The safety of over the counter OCPs have been well-researched, which is why the American Congress of OB/GYN supports a OTC move. The cause has been championed by organizations aiming to improve reproductive health through research. This isn’t a decision taken lightly, but rather a well-researched one.

Problem #4: Quoting a non expert on screening for clotting and the pill

The Daily Beast quotes Ms. Grigg-Spall thusly, “In a perfect world, women would be screened for blood-clotting disorders. They would know their medical history.” 

Science disagrees. Researchers have looked at this very thing and screening women for clotting disorders is not currently recommended. Factor V Leiden mutation, which affects 3-8% of the population, is the clotting disorder most people are talking about when it comes to potential risk and the pill, but it’s not as simple as the Daily Beast or Grigg-Spall would have you believe. Just because you have the mutation doesn’t mean you’ll get a blood clot. This is what the American College of Medical Genetics has to say:

Routine screening for factor V Leiden in asymptomatic women contemplating or using oral contraceptives is not recommended, except for those with a personal history of thromboembolism or other medical risk factors.

(The American College of Medical Genetics being the experts).

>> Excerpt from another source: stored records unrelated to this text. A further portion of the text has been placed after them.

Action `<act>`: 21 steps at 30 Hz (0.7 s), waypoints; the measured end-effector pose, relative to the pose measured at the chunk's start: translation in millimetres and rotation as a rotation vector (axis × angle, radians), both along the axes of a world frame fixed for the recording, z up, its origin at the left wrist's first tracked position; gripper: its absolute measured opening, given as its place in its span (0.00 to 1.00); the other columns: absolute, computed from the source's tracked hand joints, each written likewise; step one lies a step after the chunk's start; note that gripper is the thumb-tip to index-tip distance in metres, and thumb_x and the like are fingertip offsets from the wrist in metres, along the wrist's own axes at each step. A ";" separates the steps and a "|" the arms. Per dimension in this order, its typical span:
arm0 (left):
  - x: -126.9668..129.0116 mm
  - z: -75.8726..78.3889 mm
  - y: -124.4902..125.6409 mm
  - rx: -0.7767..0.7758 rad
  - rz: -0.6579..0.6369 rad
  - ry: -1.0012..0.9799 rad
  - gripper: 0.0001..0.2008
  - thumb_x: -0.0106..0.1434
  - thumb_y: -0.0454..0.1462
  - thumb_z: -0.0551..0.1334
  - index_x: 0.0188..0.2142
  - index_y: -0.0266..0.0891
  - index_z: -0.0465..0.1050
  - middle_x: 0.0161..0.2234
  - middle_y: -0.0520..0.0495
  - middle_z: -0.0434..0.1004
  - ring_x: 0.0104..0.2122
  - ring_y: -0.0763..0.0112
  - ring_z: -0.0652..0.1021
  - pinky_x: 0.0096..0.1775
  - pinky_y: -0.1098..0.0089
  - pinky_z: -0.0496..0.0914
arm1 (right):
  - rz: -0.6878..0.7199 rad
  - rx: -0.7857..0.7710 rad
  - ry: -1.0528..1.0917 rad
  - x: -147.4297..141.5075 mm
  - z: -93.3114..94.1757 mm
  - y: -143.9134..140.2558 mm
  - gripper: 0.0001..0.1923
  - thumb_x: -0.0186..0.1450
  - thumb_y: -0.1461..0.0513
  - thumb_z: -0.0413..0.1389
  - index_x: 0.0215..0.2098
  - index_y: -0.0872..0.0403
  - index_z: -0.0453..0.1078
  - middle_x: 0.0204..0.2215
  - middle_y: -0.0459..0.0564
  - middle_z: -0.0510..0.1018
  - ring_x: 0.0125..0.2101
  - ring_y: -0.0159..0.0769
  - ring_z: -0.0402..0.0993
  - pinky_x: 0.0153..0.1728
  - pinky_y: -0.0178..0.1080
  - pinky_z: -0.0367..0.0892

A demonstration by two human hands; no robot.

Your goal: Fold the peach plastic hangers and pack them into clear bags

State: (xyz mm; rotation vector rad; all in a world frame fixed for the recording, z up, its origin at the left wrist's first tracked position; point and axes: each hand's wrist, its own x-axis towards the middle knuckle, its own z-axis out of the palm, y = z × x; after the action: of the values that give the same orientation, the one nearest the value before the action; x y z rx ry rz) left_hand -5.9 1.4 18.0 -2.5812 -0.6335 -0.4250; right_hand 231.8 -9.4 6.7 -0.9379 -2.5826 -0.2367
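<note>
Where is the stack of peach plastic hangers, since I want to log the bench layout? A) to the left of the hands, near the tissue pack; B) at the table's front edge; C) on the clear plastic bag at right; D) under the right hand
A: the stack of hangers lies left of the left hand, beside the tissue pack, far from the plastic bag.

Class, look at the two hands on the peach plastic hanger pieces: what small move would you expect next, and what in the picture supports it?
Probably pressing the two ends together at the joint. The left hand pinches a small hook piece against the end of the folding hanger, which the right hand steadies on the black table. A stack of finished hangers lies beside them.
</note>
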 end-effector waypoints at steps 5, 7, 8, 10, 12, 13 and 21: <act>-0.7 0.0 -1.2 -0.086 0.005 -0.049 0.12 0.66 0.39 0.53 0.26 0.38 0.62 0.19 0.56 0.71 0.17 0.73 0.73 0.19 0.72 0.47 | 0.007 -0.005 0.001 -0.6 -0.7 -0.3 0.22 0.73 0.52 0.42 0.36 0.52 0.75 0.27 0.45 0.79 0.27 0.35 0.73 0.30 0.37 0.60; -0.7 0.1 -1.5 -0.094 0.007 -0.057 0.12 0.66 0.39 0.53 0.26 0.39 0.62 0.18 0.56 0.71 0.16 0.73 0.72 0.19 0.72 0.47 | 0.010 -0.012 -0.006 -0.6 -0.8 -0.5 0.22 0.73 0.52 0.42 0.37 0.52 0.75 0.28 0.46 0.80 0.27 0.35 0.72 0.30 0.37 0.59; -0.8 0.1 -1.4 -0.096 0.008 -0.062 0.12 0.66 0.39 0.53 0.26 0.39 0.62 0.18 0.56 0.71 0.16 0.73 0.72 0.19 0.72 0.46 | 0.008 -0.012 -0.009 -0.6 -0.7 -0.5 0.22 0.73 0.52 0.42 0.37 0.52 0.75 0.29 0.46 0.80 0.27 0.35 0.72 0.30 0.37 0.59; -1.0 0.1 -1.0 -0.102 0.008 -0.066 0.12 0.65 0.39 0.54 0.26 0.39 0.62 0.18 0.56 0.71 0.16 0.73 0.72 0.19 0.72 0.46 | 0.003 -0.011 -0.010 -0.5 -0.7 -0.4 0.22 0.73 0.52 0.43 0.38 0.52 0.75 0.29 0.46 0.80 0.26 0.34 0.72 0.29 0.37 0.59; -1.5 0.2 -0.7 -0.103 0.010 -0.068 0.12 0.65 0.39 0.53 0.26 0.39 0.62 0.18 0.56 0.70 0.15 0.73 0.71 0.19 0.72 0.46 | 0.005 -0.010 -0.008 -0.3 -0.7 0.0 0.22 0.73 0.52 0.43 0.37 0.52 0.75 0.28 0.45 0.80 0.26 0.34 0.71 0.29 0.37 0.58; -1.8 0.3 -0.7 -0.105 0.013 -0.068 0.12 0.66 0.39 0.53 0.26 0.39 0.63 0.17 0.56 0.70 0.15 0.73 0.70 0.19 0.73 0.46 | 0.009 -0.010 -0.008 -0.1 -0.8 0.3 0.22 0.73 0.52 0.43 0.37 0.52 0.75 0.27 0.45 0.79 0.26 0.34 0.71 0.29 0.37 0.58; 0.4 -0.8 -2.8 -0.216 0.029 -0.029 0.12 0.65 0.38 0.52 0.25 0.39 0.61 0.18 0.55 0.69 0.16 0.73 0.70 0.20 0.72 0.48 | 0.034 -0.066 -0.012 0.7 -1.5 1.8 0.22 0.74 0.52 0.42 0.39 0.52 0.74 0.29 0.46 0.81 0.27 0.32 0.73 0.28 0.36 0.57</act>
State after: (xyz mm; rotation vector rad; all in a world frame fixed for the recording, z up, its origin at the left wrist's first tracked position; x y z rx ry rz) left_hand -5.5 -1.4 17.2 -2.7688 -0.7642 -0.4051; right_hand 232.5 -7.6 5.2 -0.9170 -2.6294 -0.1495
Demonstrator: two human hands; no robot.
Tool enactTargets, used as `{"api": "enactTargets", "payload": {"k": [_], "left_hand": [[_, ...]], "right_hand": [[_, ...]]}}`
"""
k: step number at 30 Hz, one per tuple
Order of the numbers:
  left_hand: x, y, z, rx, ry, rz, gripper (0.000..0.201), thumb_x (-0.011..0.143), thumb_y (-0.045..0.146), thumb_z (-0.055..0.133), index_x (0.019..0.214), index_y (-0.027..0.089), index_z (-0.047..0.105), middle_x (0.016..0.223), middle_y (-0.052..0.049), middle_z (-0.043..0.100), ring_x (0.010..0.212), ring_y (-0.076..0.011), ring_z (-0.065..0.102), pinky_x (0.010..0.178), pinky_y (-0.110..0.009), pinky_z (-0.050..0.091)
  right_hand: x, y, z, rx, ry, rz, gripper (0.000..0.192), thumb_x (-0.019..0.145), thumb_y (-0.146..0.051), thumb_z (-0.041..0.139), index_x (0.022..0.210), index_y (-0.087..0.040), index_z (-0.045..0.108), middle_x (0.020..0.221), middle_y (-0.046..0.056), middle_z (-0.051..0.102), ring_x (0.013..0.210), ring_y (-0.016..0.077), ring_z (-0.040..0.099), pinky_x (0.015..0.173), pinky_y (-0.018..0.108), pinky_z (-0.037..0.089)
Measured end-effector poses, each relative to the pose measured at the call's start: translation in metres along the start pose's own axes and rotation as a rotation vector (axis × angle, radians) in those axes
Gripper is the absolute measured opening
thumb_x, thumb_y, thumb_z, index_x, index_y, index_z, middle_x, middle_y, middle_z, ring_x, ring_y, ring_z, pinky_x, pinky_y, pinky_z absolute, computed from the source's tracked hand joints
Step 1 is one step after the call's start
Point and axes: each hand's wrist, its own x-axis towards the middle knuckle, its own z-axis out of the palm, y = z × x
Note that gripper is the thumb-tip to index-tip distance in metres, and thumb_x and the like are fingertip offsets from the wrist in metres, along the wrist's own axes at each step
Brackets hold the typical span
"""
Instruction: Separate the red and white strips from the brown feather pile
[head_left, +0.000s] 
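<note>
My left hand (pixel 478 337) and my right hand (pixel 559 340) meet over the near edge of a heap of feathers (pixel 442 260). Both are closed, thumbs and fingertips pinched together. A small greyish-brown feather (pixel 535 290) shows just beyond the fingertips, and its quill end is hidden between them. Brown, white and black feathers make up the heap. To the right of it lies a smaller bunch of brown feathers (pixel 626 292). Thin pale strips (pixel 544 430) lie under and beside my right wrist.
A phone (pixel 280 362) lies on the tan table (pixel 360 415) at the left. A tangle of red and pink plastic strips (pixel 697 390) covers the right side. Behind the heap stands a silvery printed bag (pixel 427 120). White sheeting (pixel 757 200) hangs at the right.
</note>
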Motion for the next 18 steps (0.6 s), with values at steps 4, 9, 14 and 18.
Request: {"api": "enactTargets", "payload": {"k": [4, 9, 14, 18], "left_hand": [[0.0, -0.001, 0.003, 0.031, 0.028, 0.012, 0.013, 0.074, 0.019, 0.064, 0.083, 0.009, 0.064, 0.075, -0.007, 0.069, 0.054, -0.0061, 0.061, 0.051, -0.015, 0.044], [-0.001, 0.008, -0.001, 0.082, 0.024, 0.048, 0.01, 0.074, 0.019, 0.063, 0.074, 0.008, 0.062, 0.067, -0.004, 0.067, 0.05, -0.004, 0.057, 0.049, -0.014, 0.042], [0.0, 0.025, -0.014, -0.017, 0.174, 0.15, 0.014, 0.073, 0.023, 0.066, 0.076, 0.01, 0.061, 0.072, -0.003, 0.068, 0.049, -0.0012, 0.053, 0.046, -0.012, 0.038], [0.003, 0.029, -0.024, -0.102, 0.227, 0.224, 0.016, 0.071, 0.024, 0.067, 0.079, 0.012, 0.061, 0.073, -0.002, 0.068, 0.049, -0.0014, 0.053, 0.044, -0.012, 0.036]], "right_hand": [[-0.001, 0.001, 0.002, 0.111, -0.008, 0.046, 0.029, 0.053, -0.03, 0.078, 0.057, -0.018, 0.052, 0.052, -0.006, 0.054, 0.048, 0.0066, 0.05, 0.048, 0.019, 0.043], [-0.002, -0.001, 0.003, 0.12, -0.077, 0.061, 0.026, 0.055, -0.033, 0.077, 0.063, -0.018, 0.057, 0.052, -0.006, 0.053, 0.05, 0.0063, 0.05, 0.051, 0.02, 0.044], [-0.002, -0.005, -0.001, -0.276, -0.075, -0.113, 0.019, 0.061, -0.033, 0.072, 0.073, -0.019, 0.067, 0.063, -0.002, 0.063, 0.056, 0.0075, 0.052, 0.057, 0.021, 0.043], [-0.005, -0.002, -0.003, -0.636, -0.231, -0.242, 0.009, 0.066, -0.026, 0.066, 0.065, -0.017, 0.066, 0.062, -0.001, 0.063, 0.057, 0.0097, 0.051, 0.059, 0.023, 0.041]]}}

Hey Daily Beast, why the fear mongering?

Confirmation bias? Slow day in the news room? A press release from Ricky Lake’s new movie burning a hole in your in box?

There is no medical controversy about OCPs going OTC. At all. All you need is a blood pressure check and a check list for some specific medical contraindications (like you find on many medications you can buy over the counter).

Want to know if you can safely take the pill? Download this free app from the CDC and you can search by condition and method of contraception. If you are over 35 and smoke, you can’t take the pill with estrogen. When it comes to the birth control pill without estrogen (the progestin only pill) there is essentially no contraindication at all.

The Daily Beast should retract this piece. It is devoid of science and it is the very definition of patriarchy to suggest that a woman can’t read a package insert and get her blood pressure checked at a pharmacy before picking up her pills.



Due to the high number of personal attacks I would like to restate my commenting policy.  Don’t make personal attacks. Really. If you want to counter the science with links to research, please do so. If you want to express your opinion, please do so. If you want to comment on what I wrote, fine. But personal attacks will not be approved.